Exercise details: Below are entries; tally how many lines hold the string "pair" and answer with only that figure.

(Data entries)
------------------------------
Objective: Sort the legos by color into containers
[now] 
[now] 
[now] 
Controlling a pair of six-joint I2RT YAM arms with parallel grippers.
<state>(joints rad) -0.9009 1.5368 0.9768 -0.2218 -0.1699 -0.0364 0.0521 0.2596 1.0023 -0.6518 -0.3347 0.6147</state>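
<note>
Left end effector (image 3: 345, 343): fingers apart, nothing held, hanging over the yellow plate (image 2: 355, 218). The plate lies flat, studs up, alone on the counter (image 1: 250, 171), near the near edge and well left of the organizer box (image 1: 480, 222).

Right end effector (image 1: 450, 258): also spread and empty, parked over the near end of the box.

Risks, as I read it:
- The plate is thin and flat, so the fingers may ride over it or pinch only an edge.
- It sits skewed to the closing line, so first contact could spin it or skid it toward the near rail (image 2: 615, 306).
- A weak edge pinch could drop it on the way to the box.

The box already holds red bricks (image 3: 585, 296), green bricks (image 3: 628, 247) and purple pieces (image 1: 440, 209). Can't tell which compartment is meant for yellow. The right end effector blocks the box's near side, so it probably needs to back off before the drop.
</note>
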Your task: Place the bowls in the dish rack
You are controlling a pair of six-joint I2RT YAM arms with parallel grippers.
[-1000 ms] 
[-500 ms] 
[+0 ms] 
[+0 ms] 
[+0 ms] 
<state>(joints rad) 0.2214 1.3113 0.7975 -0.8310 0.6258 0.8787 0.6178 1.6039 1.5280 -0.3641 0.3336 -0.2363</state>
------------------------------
Problem solution: 2